In the course of “Dialectic of Nature”, I learned the fact that humans are in pursuit of truth, but have not revealed universal truths.

To put it in another way, the laws in course books are not truths but approximations. On the other hand, these approximations are helpful in understanding thing in small scales or in the scope that we know for sure and then we can extend them to larger scales to find out better answers. In the pursuit of truth, the only method that we can rely on is to experiment. This illustrates what is the scientific method and I carry out the spirit in software design as following:

  • The first step is to observe a requirement. In software development, I start from known conditions, carry out analysis in the domain of the problem and have discussions with domain experts to clarify the input / output of the system and how the system is supposed to be used (what is use scenarios).

  • The second step is to make judgements. I give my proposal or a draft design based on the result of the previous step, together with the domain knowledge and experience in similar problems. Sometimes, I also use my imagination or intuition as it is an important way from the known to the unknown.

  • The last and also the most important step is to experiment. I do experiment with source code to test my design and then do experiment with a running system to test the source code, which in turn is verified by software testing and customers’ feedback.

I also use the scientific method in problem solving. My approach is to start from a small scope until I reach a specific rule and then broad the scope to build a generic rule. Basically, in computer science, the divide-and-conquer approach is a typical use of this idea and I will explain it later.

Application of knowledge to solve engineering problems

I have used physics knowledge to design a model for an online auction, which has the following rule:

Each participant bid for an item on sale with a bargain price that has to be higher than the current price. If at the end of an auction, the highest price comes from multiple participants, then the one who submits the price first will win.

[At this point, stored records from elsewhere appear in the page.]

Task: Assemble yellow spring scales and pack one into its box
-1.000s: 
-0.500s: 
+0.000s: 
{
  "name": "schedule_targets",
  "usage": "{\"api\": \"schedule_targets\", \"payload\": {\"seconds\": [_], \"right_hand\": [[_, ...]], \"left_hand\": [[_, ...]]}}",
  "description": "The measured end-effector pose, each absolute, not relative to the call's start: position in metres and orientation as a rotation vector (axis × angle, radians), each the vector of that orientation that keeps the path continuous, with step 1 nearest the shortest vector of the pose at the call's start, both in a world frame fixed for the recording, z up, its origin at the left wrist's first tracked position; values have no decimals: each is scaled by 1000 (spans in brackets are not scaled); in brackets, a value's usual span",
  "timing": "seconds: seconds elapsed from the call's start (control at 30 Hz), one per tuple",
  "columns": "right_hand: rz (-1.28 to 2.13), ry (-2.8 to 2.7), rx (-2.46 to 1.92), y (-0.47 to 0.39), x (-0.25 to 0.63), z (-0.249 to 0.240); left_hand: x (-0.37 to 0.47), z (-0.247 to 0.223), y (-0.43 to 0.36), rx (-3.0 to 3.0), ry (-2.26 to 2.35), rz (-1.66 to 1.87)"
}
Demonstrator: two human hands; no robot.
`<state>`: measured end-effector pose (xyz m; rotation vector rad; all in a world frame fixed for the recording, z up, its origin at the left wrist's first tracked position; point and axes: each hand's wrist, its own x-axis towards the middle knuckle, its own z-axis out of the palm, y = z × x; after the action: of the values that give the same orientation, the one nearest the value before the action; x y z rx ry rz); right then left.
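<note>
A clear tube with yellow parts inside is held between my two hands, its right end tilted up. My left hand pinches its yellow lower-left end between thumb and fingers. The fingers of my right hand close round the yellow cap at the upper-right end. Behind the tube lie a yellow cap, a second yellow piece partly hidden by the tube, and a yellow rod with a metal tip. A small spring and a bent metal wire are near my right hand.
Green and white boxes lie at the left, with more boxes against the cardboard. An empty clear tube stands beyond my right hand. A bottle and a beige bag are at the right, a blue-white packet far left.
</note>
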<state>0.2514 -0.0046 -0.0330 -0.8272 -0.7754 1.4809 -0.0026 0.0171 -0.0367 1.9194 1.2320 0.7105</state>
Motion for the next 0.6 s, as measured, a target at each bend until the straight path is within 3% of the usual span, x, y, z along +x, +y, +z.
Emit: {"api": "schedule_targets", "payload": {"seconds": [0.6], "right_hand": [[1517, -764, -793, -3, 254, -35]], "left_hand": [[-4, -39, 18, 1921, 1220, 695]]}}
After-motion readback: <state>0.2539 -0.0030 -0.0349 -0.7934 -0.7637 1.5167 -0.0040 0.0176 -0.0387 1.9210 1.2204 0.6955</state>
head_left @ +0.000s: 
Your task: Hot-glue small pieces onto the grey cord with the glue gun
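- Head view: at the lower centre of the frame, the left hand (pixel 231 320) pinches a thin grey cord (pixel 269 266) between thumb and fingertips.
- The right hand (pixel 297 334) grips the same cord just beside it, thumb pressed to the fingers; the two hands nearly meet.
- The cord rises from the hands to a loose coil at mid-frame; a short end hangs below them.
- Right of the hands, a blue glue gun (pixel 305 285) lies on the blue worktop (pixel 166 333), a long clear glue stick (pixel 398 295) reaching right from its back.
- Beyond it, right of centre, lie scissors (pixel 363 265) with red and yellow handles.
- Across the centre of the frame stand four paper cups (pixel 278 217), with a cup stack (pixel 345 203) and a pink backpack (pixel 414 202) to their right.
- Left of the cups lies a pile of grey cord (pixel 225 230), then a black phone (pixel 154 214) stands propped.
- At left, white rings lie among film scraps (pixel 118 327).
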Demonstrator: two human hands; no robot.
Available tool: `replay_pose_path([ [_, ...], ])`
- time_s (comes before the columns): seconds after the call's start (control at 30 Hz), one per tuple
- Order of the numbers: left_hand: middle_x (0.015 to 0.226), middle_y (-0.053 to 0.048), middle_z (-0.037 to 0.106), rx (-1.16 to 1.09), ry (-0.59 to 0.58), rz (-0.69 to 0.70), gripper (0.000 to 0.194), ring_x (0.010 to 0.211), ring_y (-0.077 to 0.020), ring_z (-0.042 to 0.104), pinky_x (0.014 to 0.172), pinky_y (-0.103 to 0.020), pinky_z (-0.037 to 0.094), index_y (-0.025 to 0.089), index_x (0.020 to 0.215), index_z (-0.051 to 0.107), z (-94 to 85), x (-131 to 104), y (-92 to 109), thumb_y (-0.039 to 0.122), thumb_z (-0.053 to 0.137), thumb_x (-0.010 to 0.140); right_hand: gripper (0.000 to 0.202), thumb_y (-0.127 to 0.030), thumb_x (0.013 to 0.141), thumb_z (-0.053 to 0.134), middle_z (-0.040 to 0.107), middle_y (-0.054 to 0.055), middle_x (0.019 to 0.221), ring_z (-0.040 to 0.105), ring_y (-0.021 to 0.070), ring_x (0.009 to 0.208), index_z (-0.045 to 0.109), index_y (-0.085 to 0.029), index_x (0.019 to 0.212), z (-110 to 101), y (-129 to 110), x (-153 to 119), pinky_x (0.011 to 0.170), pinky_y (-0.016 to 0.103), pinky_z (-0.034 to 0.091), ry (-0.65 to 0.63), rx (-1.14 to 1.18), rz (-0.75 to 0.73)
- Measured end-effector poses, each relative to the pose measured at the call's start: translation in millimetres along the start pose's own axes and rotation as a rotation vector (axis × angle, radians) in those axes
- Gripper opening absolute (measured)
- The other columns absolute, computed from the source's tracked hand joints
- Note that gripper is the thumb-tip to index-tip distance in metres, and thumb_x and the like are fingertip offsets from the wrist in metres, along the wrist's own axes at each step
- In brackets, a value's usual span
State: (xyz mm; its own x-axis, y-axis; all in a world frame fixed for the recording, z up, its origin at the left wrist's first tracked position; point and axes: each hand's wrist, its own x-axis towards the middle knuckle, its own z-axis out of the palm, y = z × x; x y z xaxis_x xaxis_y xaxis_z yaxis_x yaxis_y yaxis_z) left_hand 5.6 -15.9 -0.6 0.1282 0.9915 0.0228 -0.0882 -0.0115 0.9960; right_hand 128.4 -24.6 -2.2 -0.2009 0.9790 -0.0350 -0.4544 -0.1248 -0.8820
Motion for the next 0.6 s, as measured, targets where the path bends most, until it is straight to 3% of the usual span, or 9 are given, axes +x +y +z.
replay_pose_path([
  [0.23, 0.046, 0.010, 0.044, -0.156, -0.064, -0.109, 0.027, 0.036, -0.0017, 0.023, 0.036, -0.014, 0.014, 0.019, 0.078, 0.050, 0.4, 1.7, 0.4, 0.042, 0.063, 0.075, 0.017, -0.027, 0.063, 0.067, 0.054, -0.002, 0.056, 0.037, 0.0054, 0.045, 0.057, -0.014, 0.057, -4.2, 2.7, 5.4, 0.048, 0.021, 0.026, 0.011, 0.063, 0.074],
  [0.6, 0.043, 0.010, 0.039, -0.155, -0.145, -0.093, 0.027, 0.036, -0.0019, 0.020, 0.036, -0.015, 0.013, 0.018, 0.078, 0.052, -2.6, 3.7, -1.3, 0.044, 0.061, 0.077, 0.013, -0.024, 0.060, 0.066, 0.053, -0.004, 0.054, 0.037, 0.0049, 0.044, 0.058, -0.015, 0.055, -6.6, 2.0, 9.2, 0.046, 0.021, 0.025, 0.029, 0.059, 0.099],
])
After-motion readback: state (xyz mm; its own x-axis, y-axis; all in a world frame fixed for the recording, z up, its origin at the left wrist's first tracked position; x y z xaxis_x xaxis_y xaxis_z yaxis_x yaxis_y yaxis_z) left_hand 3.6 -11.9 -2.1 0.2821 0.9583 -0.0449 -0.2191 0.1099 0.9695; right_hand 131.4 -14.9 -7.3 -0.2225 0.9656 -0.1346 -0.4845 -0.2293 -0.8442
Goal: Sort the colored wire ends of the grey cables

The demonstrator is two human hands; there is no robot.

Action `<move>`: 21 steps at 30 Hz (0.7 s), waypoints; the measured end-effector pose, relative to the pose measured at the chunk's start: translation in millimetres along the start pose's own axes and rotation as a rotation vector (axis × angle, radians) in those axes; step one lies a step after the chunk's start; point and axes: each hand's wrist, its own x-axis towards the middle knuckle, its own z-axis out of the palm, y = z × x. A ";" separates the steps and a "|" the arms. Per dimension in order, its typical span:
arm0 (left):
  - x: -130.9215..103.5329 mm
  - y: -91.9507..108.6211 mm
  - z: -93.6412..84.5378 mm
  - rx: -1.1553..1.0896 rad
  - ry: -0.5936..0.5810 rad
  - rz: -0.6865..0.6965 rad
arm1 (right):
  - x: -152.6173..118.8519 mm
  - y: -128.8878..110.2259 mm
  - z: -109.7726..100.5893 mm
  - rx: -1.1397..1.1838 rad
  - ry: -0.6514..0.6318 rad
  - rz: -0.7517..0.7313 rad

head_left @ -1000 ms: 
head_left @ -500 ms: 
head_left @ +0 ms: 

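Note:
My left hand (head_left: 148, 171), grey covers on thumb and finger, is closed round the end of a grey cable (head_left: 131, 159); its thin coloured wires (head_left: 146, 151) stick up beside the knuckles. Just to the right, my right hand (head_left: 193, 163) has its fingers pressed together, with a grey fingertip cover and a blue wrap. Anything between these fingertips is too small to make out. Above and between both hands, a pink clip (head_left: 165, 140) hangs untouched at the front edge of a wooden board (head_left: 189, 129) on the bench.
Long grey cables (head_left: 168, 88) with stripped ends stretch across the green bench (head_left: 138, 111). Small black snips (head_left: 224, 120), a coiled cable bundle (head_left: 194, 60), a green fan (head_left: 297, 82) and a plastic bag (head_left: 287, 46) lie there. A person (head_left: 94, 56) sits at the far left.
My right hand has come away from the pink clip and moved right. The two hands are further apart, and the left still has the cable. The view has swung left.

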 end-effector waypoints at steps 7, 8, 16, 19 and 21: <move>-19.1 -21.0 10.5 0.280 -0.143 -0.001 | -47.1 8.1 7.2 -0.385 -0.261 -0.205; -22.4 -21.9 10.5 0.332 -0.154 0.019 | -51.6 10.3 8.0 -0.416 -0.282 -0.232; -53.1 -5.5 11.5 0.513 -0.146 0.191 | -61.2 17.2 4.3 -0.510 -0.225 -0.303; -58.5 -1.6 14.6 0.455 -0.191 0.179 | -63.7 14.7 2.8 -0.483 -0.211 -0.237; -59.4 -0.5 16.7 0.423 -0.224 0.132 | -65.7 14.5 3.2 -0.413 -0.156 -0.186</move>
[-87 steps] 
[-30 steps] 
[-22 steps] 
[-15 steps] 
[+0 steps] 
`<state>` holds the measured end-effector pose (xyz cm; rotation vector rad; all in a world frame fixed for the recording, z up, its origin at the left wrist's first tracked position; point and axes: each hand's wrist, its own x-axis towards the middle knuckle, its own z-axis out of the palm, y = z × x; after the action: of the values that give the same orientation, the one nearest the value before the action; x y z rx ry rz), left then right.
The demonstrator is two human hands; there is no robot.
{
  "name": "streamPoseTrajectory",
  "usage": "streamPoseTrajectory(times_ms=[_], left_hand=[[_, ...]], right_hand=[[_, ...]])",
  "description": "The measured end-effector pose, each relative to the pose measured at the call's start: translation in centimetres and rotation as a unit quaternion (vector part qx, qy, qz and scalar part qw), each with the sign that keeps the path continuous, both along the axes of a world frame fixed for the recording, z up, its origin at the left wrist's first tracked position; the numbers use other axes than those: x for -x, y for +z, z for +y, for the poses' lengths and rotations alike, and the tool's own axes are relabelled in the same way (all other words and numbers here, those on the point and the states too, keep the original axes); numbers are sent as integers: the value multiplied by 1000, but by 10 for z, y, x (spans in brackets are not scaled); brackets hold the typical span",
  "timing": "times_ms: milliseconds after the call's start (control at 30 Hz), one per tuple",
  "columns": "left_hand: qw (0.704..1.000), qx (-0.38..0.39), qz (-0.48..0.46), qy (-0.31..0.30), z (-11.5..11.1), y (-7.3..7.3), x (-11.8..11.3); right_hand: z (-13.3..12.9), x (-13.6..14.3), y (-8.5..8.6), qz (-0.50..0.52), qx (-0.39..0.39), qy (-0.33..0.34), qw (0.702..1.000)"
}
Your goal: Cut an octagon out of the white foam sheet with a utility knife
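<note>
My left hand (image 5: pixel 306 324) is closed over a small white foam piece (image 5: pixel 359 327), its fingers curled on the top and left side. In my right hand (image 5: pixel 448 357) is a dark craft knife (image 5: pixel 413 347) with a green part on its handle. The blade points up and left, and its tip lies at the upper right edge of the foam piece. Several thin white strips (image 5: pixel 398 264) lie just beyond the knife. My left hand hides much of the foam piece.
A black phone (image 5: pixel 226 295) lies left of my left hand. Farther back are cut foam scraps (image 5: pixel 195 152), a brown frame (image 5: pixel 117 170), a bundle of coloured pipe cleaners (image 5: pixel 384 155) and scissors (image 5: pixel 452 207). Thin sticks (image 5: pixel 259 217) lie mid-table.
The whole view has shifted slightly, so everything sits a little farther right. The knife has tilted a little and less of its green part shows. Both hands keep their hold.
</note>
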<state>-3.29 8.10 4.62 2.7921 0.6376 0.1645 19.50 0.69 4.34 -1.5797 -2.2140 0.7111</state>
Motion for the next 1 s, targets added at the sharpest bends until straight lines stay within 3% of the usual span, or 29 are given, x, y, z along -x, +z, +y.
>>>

At first, the design was using the machine time of the application server as a global time. But the auction server became too complicated to process requests from clients and update its status with all other clients. The server could also become the bottleneck with the increasing number of clients. On the other hand, the application on client side relies on the notification from the auction server to update UI or to do validation on the input. The high network latency could affect its responsiveness.

Inspired by Einstein’s Special Theory of Relativity, especially the concepts of affective past and affective future of space-time interval, I gave a new design, which does not need a global time. Instead, each client becomes an element of a vector, representing events from clients. At the beginning, each element has been reset and the auction server will broadcast the vector to each client. Client will update itself according to other client’s events and send the vector back to the server after updating its event in the vector. During an auction, whenever a client gives a bid, the event will be sent to the server and then broadcast to other clients to update everyone’s status. On one hand, it saves the computation time of the server. On the other hand, the distributed computation performed on client side provides better user experience since it is performed locally without network delay.

The design has not been put into use just because the auction server could have performance issues to broadcast events to all clients. In spite of this, the new design brings about a clearer model which reduces the complexity of source code.